U.N. diplomats and nuclear experts say Iran appears to be making headway in building a research reactor that could yield potential nuclear weapons material, adding to growing Western concerns about Tehran's atomic aims.
On Wednesday, Netanyahu promised a tough response at the United Nations to Ahmadinejad's verbal attacks, which coincided with Yom Kippur, one of the most important holidays in the Jewish calendar.
"We are all united in the goal of preventing Iran from achieving nuclear weaponry," he said in open letter to Israelis before boarding a flight to New York.
"On Yom Kippur eve, sacred to the Jewish people, the Iranian tyrant chose to call publicly before all of the world for us to vanish. This is a black day for those who chose to remain in the auditorium and hear these hateful words," Netanyahu added.
Representatives of the United States, Canada and Israel chose not to be present in the U.N. auditorium for Ahmadinejad's speech on Wednesday.
SYRIA CRISIS
Iran has been criticized at the 193-nation General Assembly for allegedly supplying arms to help Syrian President Bashar al-Assad crush rebels in an 18-month conflict that began with peaceful anti-government protests and evolved into a civil war.
Ahmadinejad has denied providing Syria with arms.
In the latest violence, a rebel bomb attack reduced the army headquarters in Damascus to a smouldering wreck, the biggest attack in the Syrian capital since July 18 when a bomb killed Assad's brother-in-law, the defence minister and a general.

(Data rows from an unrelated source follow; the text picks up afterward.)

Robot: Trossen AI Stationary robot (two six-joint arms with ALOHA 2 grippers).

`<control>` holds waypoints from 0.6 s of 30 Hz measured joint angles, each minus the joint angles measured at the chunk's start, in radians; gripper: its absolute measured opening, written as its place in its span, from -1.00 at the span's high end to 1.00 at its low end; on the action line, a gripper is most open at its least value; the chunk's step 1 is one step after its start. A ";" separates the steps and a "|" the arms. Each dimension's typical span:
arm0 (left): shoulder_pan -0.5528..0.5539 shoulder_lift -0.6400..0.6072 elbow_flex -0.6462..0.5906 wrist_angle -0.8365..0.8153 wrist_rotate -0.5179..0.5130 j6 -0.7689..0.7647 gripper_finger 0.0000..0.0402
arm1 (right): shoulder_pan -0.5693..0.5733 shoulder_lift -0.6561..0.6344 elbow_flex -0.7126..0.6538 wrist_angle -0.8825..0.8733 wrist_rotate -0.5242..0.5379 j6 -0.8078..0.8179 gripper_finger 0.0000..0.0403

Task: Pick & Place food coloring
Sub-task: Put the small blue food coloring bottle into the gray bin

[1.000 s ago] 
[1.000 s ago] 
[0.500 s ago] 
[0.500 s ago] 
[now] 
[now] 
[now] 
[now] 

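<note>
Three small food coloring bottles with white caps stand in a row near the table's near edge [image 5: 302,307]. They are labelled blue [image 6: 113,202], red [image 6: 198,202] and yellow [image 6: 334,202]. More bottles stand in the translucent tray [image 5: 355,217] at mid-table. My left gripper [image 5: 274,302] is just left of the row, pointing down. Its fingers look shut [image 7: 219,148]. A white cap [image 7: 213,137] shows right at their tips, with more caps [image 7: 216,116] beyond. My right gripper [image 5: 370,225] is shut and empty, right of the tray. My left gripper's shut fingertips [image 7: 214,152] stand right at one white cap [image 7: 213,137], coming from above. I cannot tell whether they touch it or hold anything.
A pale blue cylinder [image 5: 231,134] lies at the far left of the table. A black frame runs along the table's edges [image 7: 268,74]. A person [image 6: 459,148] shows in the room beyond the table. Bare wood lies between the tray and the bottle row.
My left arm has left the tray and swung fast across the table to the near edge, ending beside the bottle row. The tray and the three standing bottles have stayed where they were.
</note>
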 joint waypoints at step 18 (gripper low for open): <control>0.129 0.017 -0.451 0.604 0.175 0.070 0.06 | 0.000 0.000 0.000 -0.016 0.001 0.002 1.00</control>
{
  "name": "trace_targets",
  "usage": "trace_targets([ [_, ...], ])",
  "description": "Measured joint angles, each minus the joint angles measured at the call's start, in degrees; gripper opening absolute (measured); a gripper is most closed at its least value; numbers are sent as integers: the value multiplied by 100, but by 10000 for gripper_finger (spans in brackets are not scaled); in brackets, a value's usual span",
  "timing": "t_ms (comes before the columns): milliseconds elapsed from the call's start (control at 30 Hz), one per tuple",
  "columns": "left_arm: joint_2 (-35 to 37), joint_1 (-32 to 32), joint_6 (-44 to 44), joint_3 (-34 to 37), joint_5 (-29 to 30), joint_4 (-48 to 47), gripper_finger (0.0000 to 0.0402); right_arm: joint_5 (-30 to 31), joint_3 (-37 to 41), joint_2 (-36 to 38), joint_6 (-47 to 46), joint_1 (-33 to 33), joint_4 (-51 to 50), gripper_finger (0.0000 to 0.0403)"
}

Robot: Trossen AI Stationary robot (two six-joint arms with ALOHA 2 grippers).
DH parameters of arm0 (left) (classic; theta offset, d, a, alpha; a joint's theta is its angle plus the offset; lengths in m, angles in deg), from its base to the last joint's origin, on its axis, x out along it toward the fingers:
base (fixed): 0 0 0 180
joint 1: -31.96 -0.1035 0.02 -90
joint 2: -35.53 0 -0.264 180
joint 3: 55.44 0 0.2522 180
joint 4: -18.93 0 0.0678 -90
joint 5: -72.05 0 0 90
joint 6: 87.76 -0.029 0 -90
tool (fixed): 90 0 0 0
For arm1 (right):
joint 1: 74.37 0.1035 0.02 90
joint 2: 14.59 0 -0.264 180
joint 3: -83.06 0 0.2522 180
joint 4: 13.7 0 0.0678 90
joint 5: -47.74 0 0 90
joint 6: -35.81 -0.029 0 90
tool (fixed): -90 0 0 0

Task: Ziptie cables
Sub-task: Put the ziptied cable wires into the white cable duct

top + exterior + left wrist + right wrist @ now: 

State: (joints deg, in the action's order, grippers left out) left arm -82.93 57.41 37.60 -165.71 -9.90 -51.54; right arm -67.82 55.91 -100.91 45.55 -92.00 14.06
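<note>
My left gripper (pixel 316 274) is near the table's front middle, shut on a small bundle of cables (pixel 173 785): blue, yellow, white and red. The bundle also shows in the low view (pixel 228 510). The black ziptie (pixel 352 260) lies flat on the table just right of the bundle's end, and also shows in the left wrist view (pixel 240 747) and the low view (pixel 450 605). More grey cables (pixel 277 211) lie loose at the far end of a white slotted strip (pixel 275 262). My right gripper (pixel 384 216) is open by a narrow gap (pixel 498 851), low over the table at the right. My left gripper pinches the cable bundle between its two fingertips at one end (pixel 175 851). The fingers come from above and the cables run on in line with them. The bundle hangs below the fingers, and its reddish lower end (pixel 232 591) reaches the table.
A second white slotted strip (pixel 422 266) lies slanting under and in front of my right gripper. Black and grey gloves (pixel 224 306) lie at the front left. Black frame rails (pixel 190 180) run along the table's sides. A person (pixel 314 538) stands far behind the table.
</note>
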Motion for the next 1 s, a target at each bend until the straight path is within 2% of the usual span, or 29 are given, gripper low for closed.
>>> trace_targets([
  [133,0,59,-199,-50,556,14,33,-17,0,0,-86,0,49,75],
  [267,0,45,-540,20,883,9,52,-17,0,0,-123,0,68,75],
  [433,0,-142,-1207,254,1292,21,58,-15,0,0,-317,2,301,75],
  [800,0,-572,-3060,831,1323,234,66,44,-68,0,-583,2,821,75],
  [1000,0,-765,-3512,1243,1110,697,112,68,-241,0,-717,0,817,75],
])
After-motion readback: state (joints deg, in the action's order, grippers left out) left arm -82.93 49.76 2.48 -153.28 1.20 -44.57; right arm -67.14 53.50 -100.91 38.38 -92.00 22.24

While dozens of leaders have decried Syria's civil war at the General Assembly, none have offered concrete proposals on ending it.
Illustrating disagreements within the Arab world, Egyptian President Mohamed Mursi said his nation opposed foreign military intervention in Syria a day after Qatar's leader urged Arab nations to intervene directly to stop the bloodshed in Syria.

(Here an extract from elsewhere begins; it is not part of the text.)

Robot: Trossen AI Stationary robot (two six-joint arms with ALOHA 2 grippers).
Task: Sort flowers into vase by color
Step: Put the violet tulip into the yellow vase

At a news conference later on Wednesday, Ahmadinejad said Iran is "capable of avoiding and neutralizing" efforts to sabotage its nuclear facilities, while repeating that his country is open to talks with the United States.

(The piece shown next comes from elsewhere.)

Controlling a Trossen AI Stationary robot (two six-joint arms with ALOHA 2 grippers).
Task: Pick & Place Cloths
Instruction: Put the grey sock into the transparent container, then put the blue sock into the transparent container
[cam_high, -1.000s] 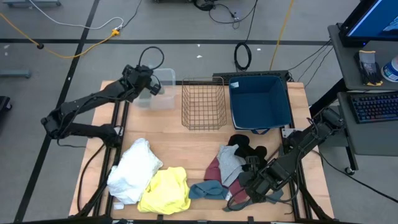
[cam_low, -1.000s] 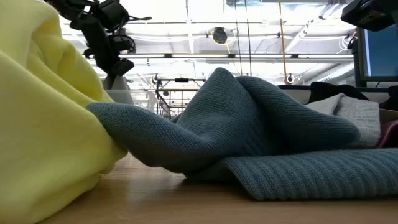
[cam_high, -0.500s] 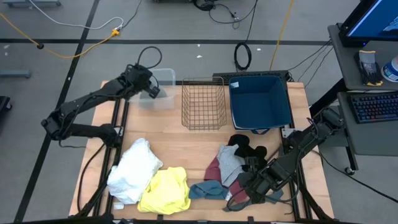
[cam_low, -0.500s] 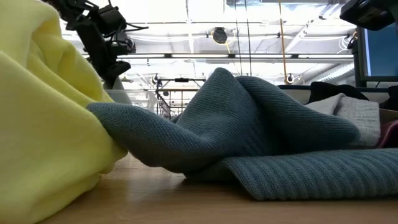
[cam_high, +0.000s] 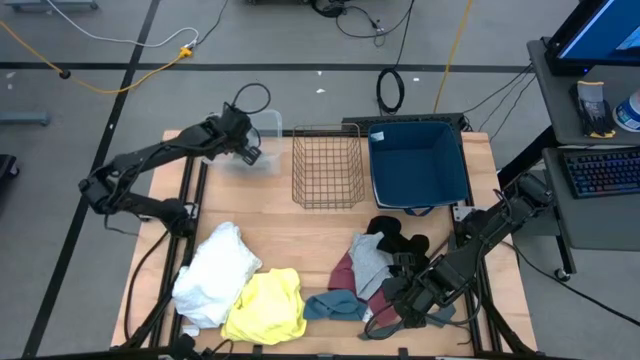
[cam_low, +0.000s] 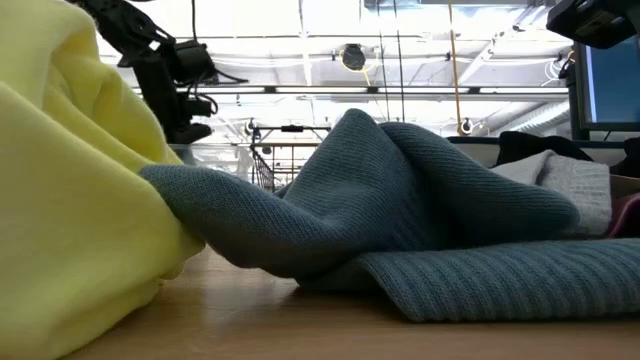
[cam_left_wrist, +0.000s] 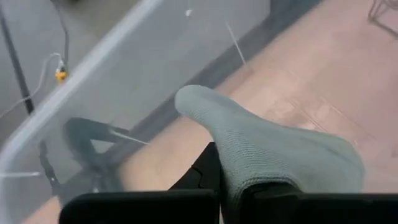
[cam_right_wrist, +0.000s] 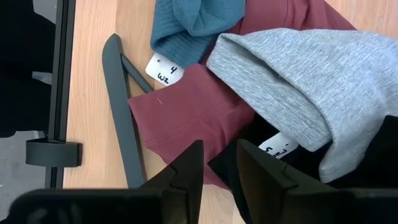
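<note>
My left gripper (cam_high: 247, 152) hangs over the clear plastic bin (cam_high: 263, 130) at the table's far left, shut on a small grey-green knit cloth (cam_left_wrist: 267, 155). My right gripper (cam_right_wrist: 221, 171) is open by a narrow gap above the pile at the near right, over the maroon cloth (cam_right_wrist: 186, 118). That pile holds a grey cloth (cam_right_wrist: 292, 68), a blue knit cloth (cam_right_wrist: 193, 25) and a black cloth (cam_high: 397, 241). A white cloth (cam_high: 215, 272) and a yellow cloth (cam_high: 267, 305) lie on the table at the near left. My left gripper holds the grey-green cloth by one end (cam_left_wrist: 258, 186), with the fingers themselves hidden at the wrist view's lower edge. The cloth's free rounded end (cam_left_wrist: 193, 99) sticks out beyond the fingers, lifted clear above the clear bin.
A wire basket (cam_high: 327, 165) and a blue bin (cam_high: 418, 165) stand along the far edge, right of the clear bin. A dark grey hanger (cam_right_wrist: 121, 112) lies on the table beside the maroon cloth. Bare wood shows in the table's middle (cam_high: 300, 235).
My left gripper has shifted slightly toward the table's right and near edges over the clear bin, and its wrist has turned. The cloth piles stay where they were.
</note>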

"We are ready for a dialogue and a resolution of problems. ... We have never had any problems with the people of the United States," he said.
In his U.N. address, without mentioning the United States by name, the Iranian president took aim at Washington's global dominance, asking: "Are we to believe that those who spend hundreds of millions of dollars on election campaigns have the interest of the people of the world at their hearts?"
Ahmadinejad, whose own second and final term in office ends next year, said authority should be used as a sacred gift, "not a chance to amass power and wealth."
Iran is under sanctions imposed by the United Nations and Western powers for its refusal to comply with U.N. Security Council demands to halt its nuclear enrichment program.
Ahmadinejad said the 15-nation council, on which the United States, Britain, France, Russia and China all have vetoes, was dominated by "a limited number of governments," preventing the United Nations from acting in a just and equitable way.
Declaring that he represented "a great and proud nation that was a founder of human civilization," Ahmadinejad said: "There is no doubt that the world is in need of a new order and a fresh way of thinking."
His speech touched on issues he has raised in previous U.N. appearances, such as suggesting there should be an "independent fact-finding team" established to discover the "truth" behind the September 11, 2001 attacks on the United States and complaining about the "hegemonic policies and actions of world Zionism."
About a hundred opponents of the Iranian government protested across the street from the United Nations as Ahmadinejad spoke, bearing signs reading "Secular Democracy for Iran" and "Khamenei Dictator of Iran Must Go," referring to Iran's supreme leader Ayatollah Ali Khamenei.